WHAT TO PRODUCE: Nothing more is wanted than an exact repeat of the data below.

━━━━━ INPUT DATA

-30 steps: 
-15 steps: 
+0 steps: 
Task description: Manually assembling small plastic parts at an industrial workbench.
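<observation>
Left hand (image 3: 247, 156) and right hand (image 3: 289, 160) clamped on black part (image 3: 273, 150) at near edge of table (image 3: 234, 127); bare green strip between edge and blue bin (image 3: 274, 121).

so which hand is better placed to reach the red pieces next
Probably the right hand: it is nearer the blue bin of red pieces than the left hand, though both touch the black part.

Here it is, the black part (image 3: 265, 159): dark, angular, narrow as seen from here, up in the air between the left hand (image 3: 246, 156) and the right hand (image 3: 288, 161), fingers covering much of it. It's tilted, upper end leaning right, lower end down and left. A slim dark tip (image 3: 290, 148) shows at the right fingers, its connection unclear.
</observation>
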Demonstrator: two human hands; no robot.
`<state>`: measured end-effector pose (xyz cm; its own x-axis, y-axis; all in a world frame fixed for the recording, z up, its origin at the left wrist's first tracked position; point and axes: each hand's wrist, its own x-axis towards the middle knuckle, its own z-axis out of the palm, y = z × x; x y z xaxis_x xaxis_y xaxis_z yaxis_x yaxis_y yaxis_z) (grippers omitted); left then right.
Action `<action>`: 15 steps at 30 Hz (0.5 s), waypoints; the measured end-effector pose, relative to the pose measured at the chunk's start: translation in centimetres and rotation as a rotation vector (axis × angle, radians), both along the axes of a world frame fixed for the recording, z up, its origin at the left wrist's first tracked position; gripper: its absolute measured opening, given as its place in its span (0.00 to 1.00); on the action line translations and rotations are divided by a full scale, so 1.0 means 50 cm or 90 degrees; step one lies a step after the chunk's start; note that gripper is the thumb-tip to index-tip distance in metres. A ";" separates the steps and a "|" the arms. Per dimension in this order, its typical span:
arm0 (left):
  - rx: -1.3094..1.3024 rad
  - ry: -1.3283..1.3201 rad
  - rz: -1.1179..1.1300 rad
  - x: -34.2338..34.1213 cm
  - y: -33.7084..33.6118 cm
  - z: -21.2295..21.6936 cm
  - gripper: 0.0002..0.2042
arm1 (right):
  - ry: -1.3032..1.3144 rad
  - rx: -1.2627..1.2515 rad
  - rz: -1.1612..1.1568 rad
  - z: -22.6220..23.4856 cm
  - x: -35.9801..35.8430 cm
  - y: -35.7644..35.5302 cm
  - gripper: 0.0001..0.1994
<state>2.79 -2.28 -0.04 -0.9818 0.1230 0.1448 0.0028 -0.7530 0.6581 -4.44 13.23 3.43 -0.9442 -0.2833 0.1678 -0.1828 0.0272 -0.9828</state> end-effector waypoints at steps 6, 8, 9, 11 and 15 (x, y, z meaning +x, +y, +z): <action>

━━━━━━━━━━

EXERCISE RESPONSE:
-30 steps: 
-15 steps: 
+0 steps: 
Task description: Manually assembling small plastic parts at an industrial workbench.
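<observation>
Left hand (image 3: 247, 156) and right hand (image 3: 289, 160) clamped on black part (image 3: 273, 150) at near edge of table (image 3: 234, 127); bare green strip between edge and blue bin (image 3: 274, 121).

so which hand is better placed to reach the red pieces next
Probably the right hand: it is nearer the blue bin of red pieces than the left hand, though both touch the black part.

Here it is, the black part (image 3: 265, 159): dark, angular, narrow as seen from here, up in the air between the left hand (image 3: 246, 156) and the right hand (image 3: 288, 161), fingers covering much of it. It's tilted, upper end leaning right, lower end down and left. A slim dark tip (image 3: 290, 148) shows at the right fingers, its connection unclear.
</observation>
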Demonstrator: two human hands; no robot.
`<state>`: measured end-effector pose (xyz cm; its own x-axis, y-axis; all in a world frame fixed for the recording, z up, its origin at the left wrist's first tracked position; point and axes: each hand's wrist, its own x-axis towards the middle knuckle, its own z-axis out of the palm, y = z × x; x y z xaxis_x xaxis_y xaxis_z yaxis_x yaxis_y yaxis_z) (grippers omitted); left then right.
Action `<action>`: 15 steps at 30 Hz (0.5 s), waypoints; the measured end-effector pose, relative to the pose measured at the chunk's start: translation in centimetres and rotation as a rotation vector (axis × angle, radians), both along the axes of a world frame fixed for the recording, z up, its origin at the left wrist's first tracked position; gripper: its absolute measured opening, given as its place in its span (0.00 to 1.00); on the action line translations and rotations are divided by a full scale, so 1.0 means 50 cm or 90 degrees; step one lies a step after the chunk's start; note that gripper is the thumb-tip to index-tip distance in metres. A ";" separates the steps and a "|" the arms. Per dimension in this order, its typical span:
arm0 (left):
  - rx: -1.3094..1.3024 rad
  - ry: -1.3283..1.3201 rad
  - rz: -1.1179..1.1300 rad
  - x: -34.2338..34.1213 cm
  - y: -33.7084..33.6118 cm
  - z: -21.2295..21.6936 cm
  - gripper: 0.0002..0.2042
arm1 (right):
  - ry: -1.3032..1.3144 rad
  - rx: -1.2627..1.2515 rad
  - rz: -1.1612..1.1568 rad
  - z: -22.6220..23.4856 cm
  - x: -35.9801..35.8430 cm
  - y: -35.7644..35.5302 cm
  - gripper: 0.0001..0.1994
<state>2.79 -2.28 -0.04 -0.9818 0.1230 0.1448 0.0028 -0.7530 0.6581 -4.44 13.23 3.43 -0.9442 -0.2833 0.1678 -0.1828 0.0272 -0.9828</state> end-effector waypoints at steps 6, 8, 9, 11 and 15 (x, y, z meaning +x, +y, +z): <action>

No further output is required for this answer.